### Work to complete:
Using the data that follows, return exactly the lines from the one that contains "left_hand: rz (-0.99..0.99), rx" through the one that contains "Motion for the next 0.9", ends included.

### Data excerpts:
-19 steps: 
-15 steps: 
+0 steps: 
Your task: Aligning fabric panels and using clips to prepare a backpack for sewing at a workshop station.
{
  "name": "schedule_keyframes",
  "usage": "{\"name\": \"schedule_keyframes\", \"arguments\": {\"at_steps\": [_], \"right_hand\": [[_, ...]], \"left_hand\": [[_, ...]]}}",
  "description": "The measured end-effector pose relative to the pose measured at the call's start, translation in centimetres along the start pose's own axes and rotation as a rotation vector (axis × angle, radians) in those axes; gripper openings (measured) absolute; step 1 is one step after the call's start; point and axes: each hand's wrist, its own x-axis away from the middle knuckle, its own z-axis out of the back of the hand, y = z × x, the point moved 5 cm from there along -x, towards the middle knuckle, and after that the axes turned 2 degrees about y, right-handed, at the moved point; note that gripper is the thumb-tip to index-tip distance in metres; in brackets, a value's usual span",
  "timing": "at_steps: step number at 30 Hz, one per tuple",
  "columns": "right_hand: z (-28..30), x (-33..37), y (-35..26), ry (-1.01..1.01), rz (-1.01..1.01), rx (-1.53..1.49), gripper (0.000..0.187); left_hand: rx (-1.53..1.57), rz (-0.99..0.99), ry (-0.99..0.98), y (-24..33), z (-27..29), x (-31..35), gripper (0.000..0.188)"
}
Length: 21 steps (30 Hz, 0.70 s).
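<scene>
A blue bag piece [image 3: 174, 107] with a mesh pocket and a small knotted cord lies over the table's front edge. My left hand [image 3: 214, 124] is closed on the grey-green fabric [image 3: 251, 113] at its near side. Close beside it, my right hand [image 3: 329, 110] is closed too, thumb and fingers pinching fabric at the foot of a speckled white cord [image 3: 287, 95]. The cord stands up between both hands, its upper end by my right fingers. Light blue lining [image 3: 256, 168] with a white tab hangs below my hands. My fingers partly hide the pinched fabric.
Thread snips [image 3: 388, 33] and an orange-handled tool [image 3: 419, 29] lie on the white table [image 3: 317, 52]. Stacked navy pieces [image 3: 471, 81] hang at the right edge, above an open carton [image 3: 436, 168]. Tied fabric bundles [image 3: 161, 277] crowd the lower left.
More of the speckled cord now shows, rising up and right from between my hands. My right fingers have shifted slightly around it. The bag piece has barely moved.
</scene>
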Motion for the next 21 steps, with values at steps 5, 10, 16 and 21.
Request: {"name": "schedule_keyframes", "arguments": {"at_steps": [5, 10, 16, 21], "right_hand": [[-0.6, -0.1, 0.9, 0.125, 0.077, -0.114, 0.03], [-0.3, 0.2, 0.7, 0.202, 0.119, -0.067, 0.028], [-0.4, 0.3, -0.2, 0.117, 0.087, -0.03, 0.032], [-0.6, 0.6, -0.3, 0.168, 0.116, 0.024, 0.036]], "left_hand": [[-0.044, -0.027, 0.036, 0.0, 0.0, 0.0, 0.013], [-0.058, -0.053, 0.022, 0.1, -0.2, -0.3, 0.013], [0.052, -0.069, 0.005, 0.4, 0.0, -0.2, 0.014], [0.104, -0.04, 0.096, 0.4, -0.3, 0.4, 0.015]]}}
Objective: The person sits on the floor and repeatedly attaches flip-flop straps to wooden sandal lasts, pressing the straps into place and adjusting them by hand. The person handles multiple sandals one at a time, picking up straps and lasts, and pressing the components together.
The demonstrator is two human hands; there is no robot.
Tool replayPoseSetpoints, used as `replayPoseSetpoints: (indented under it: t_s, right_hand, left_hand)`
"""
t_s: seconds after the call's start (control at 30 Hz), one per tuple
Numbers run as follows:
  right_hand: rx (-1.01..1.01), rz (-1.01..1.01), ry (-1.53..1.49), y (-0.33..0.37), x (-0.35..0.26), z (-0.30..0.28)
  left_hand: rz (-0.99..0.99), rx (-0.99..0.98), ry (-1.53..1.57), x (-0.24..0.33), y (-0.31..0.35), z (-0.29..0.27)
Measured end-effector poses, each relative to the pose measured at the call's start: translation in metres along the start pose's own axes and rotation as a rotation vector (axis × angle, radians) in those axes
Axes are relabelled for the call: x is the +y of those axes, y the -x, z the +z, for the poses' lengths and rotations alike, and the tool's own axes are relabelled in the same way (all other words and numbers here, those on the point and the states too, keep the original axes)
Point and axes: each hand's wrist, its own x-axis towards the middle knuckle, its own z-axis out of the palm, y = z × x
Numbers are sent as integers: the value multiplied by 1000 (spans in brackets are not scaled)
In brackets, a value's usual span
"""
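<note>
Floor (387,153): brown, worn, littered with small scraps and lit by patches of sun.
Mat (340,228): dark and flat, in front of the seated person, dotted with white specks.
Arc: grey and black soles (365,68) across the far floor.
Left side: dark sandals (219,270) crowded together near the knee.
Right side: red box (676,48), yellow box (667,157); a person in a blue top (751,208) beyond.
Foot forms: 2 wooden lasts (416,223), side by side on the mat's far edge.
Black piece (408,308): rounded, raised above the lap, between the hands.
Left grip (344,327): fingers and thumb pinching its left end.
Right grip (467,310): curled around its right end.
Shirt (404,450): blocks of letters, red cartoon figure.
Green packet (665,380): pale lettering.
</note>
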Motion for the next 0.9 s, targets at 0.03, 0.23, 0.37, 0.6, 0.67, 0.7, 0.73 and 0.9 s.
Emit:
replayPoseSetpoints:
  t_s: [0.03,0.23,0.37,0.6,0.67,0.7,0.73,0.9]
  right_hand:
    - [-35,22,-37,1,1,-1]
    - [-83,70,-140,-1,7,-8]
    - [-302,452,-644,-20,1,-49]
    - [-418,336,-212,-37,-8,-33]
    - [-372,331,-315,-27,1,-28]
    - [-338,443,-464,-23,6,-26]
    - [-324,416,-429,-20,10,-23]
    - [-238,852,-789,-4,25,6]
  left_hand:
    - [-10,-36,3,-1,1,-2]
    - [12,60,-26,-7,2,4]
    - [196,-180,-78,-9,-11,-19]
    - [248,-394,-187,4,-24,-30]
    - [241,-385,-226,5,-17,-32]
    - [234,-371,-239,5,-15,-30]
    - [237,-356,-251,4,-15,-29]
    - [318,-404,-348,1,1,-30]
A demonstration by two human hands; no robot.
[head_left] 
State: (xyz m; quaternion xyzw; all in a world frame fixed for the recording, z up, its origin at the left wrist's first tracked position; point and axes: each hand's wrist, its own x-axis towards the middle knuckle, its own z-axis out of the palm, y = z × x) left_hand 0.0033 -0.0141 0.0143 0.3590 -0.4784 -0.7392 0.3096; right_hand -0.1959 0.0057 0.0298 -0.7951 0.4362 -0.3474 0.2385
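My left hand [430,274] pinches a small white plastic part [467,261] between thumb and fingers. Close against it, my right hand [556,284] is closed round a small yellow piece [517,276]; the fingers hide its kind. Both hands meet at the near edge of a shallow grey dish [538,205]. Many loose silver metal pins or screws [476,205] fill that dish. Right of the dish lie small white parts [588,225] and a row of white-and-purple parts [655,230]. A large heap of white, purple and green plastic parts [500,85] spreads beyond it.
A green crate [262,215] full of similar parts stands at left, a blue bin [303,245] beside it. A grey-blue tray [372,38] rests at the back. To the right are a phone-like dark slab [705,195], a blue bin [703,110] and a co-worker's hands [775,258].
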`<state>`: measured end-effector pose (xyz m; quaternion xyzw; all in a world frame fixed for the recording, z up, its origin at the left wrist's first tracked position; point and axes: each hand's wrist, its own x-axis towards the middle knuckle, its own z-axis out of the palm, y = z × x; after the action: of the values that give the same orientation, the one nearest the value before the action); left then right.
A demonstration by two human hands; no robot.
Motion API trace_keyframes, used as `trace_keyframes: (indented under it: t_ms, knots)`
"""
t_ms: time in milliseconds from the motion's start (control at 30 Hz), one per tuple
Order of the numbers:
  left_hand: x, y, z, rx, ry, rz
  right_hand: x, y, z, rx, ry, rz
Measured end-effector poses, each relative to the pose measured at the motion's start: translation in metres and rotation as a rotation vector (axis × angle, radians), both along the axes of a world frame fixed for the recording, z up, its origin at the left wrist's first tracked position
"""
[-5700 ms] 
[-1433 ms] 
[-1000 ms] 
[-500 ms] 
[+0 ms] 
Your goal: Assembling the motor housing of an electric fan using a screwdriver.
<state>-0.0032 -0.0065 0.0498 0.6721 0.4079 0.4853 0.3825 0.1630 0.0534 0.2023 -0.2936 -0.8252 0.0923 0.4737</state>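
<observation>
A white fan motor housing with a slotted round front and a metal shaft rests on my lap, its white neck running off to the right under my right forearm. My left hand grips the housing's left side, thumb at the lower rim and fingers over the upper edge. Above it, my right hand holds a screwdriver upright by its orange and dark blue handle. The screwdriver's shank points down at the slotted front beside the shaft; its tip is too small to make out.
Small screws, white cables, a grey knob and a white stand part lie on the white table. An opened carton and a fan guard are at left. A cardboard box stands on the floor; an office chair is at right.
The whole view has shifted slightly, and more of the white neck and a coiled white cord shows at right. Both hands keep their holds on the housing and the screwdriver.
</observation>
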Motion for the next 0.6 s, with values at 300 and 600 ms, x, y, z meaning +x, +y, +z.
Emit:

### Worked solution:
  left_hand: rz (-0.99..0.99), rx (-0.99..0.98), ry (-1.53..1.57), x (-0.24..0.33), y (-0.31..0.35), z (-0.29..0.27)
Measured end-effector poses, each relative to the pose measured at the call's start: translation in metres along the start pose's own axes and rotation as a rotation vector (axis × angle, radians) in those axes
Axes are relabelled for the call: x is the +y of those axes, y the -x, z the +z, for the poses' lengths and rotations alike, and the tool's own axes are relabelled in the same way (all other words and numbers here, those on the point and the states too, keep the original axes)
Point and axes: each hand's wrist, its own x-axis towards the middle knuckle, its own z-axis out of the palm, y = z × x
Numbers are sent as integers: the value multiplied by 1000 (spans in brackets are not scaled)
In brackets, a value's usual span
"""
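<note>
Floor (387,153): brown, worn, littered with small scraps and lit by patches of sun.
Mat (340,228): dark and flat, in front of the seated person, dotted with white specks.
Arc: grey and black soles (365,68) across the far floor.
Left side: dark sandals (219,270) crowded together near the knee.
Right side: red box (676,48), yellow box (667,157); a person in a blue top (751,208) beyond.
Foot forms: 2 wooden lasts (416,223), side by side on the mat's far edge.
Black piece (408,308): rounded, raised above the lap, between the hands.
Left grip (344,327): fingers and thumb pinching its left end.
Right grip (467,310): curled around its right end.
Shirt (404,450): blocks of letters, red cartoon figure.
Green packet (665,380): pale lettering.
</note>
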Motion for the next 0.9 s, targets at 0.03, 0.23, 0.37, 0.6, 0.67, 0.7, 0.73 and 0.9 s.

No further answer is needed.